On the Feast of Fools, shortly before Christmas, people used noisemakers to frighten away demons in the busy streets of 12th-century Paris. "Whoever is sad will be made happy by these rites," rowdy students sang in a Latin jingle. The song is used by the Folger Consort to open this year's Christmas concert, which explores many curious byways of music and folklore.

The program visits medieval England, where the boar's head -- essentially, like holly and mistletoe, a pagan symbol -- became a Christmas motif. The performers spend some time in 17th-century Mexico, where Indian composers produced Christmas songs purely European in style and more elaborate than those being composed in Spain. They sample the smooth, deceptive simplicity of Renaissance Parisian music, the sweet complexities of Heinrich Schutz, the elegant cadences of Sweelinck's organ music, working out variations on a simple carol.

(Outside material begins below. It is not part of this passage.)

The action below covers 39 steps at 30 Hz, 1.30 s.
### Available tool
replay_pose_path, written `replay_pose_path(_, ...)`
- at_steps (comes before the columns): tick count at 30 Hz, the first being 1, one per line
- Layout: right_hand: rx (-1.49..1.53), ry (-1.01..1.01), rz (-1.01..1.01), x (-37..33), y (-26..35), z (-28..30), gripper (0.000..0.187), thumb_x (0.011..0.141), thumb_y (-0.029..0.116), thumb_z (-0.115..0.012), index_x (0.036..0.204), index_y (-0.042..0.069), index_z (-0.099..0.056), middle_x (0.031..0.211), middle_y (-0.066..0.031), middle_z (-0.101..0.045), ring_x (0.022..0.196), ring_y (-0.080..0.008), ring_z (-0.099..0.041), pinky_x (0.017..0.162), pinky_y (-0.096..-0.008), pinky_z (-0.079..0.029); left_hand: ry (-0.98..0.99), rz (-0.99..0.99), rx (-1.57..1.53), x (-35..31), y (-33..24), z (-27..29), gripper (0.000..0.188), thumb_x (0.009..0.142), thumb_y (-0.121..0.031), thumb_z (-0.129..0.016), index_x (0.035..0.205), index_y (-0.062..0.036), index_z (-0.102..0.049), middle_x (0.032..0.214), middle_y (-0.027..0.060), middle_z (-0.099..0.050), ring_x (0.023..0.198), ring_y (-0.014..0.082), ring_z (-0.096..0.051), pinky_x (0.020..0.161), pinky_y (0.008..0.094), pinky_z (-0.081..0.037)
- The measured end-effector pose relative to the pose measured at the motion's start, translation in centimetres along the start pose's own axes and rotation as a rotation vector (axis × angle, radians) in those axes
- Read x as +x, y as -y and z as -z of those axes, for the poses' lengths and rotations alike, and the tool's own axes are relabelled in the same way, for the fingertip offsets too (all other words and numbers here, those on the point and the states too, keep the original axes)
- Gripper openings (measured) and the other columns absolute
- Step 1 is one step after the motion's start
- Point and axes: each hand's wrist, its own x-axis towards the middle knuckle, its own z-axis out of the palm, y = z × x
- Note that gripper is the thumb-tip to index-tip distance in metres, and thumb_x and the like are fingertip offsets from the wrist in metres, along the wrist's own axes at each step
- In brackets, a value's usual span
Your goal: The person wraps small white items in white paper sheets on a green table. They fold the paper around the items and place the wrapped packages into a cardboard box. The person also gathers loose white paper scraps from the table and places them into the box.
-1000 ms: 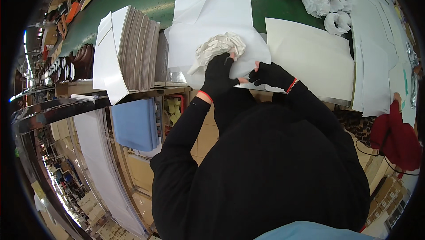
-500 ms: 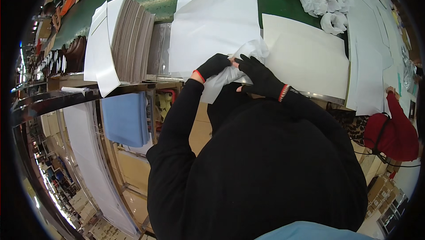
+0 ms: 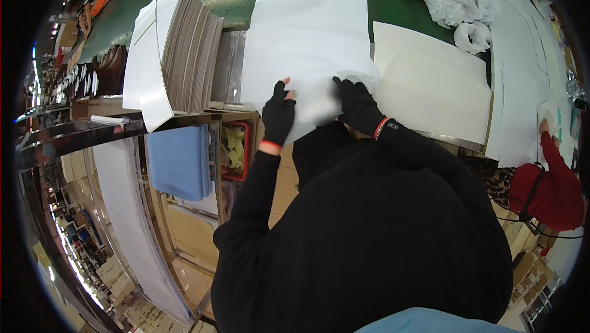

Aided by a host of guest artists, the Folger Consort has produced a fine sequence of works that will be unfamiliar except to specialists, but immediately and spontaneously enjoyable. The music breathes the joy and freshness of a world where Christmas was still a mystery undiscovered by market analysts. It will be repeated daily through Sunday -- and for those who want to take home a sample, the Consort has tape cassettes of last year's superb concert on sale in the lobby.